Performance Estimation Method of Li-Ion Starting-Lighting-Ignition Batteries of Electric Vehicle through Lab-Scale Pouch Cell Experiment

Abstract

CCA (cold-cranking amps) is used as one of the standards to define the power of a SLI (starting-lighting-ignition) battery of electric vehicles (EVs) by applying a large discharge current for a short time. It is easier to start an engine at a high temperature than a low temperature, so tests are usually conducted at a low temperature to meet the demands of users. However, in a large cell, the internal temperature of the cell rises due to the heat of the cell when a large current is applied. This phenomenon can increase the overall cell power performance because it has the effect of reducing ohmic overvoltage and improving electrode kinetics. Therefore, it is difficult to distinguish the effect of the temperature rise and applied current on the voltage curve during the consecutive pulse discharge.

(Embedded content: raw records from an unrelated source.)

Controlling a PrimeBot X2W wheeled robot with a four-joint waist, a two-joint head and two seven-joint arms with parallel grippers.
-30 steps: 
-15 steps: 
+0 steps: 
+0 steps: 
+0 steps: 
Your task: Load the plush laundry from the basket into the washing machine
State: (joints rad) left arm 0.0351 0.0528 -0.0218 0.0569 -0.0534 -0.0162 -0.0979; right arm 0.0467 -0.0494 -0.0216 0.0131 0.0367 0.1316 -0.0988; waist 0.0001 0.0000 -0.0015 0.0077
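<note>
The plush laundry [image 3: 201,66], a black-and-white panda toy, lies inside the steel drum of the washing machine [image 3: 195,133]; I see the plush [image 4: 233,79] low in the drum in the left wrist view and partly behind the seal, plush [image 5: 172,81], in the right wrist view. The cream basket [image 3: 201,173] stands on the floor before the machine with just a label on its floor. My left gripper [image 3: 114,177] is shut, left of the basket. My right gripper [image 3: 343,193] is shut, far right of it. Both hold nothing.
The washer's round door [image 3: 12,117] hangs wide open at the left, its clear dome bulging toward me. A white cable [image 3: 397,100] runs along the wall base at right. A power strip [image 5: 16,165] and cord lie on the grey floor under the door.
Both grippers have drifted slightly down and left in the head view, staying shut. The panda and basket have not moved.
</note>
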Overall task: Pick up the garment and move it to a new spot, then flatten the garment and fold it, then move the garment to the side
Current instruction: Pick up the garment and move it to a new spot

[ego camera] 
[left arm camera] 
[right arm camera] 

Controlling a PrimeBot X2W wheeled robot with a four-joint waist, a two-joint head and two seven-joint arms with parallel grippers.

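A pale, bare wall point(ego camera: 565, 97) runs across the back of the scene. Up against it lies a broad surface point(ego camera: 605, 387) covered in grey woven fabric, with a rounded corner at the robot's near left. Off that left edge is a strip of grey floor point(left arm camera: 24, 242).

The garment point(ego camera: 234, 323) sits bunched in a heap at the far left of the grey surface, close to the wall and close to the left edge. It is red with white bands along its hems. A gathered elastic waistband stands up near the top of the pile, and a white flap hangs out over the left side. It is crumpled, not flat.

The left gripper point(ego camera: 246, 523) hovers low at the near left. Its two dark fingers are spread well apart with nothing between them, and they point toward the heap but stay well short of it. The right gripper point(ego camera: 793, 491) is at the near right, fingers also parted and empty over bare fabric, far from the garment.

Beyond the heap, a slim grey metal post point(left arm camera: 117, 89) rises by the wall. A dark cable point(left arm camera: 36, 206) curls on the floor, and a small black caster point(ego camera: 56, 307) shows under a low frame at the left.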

In this study, three times of 10 C discharge current pulse (~ 7 mA/cm2 in this study) is applied on a cell for 30 seconds, with rest periods of 600s, 30s included between each pulse. Evaluations were conducted from -18 ℃ to 50 ℃, with a LiFePO4/graphite lab-scale pouch cell rather than an actual large cell. Therefore, the temperature of the cell remained constant under the evaluation conditions in which heat generation is almost zero, so the voltage curves can be interpreted by excluding the effect of the temperature rise of a cell. Based on these experimental results, voltage curves were simulated depending on each internal resistance that related to Joule heating of the actual large cell. It is possible to predict the performance and degree of temperature rise of large cells. Also, this study proposes an effective and economical method to distinguish the effect of the temperature rise of the large cell and the applied current by using a lab-scale pouch cell with controlled temperature.